The $1.9 billion Southwest project will connect downtown Minneapolis to Eden Prairie, passing through St. Louis Park, Hopkins and Minnetonka along the way. Nearly 8 miles of the 14.5-mile route will feature light-rail and freight operating side-by-side. Freight rail will continue service while the line is built — passenger service is expected to begin in 2021.

The agreements approved by the council's Transportation Committee on Monday "were the last major item we needed to clear," said Alene Tchourumoff, new chairwoman of the Met Council.

The construction bids for the project — which has been delayed three times — are expected to be opened Tuesday, with construction beginning next year. The full council will consider the railroad agreements for final approval on Wednesday.

"After that, we can go to Washington and fight for our [transit] grant," Tchourumoff said.

Whether federal dollars are forthcoming is anyone's guess. President Donald Trump did not include full funding of several public transportation projects like Southwest in his fiscal 2018 budget. However, some members of Congress say they support transit funding, and the federal budget process is just beginning.

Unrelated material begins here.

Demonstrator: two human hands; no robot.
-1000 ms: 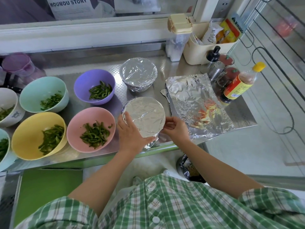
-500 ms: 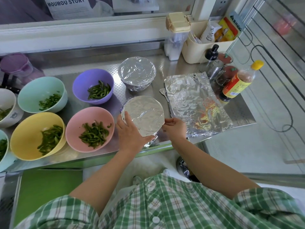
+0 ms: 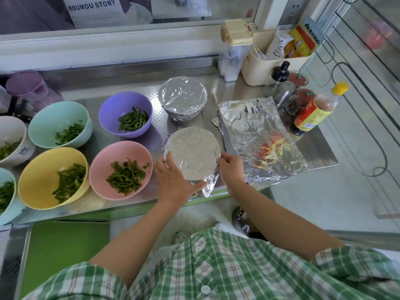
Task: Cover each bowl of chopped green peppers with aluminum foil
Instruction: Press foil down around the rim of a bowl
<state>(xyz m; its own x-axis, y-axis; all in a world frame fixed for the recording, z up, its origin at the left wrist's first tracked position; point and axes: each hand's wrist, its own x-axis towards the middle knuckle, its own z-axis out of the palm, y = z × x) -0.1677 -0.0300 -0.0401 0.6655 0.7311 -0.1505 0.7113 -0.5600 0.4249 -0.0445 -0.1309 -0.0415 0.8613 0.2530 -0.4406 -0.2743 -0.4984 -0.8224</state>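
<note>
A foil-covered bowl (image 3: 192,155) sits near the counter's front edge. My left hand (image 3: 175,182) wraps its left and front rim, thumb pressing the foil. My right hand (image 3: 230,168) pinches the foil at its right rim. Loose foil (image 3: 208,185) sticks out below the front. Behind it stands a second foil-covered bowl (image 3: 182,100). A stack of foil sheets (image 3: 257,135) lies to the right. Uncovered bowls of green peppers stand to the left: pink (image 3: 121,169), purple (image 3: 125,113), yellow (image 3: 53,177), mint (image 3: 59,124), white (image 3: 12,139).
A further teal bowl (image 3: 6,193) is cut off at the left edge. Sauce bottle (image 3: 313,111), shakers and jars (image 3: 285,87), a cream caddy (image 3: 268,66) and a clear container (image 3: 234,50) crowd the back right. The steel counter (image 3: 320,152) ends just right of the foil.
My hands have shifted slightly along the rim of the front bowl, still pressing the foil down. Nothing else on the counter has moved.
</note>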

But before Monday's Transportation Committee, questions surfaced about a provision in a BNSF agreement that calls for a 10-foot-high concrete wall between LRT and freight tracks that would run about a mile in Minneapolis. The 3-foot wide wall, a requirement of BNSF, would be located between the Royalston Avenue/Farmers Market and Bryn Mawr stations.

In a letter to Metro Transit General Manager Brian Lamb, a Minneapolis official asked pointed questions regarding the wall's size, cost, design and environmental impact. "During the development of the [Southwest] project, city staff has consistently maintained the position that barrier walls would be a detriment to the project and to the community," Robin Hutcheson, director of Public Works, wrote Monday.

Rep. Frank Hornstein, DFL-Minneapolis, expressed similar concerns about the wall. "This is a fairly major addition to the project, we need to have a lot more information," he said, criticizing the Met Council's "lack of transparency" on the issue.

Southwest Project Director Jim Alexander said at Monday's meeting that his office "will work very closely with the city as we look at design considerations."

Committee member Gail Dorfman said she's received numerous inquiries about the proposed wall from constituents "who feel it's very 11th-hour."

Alexander said, "these conversations have not occurred overnight. This is a very complex project."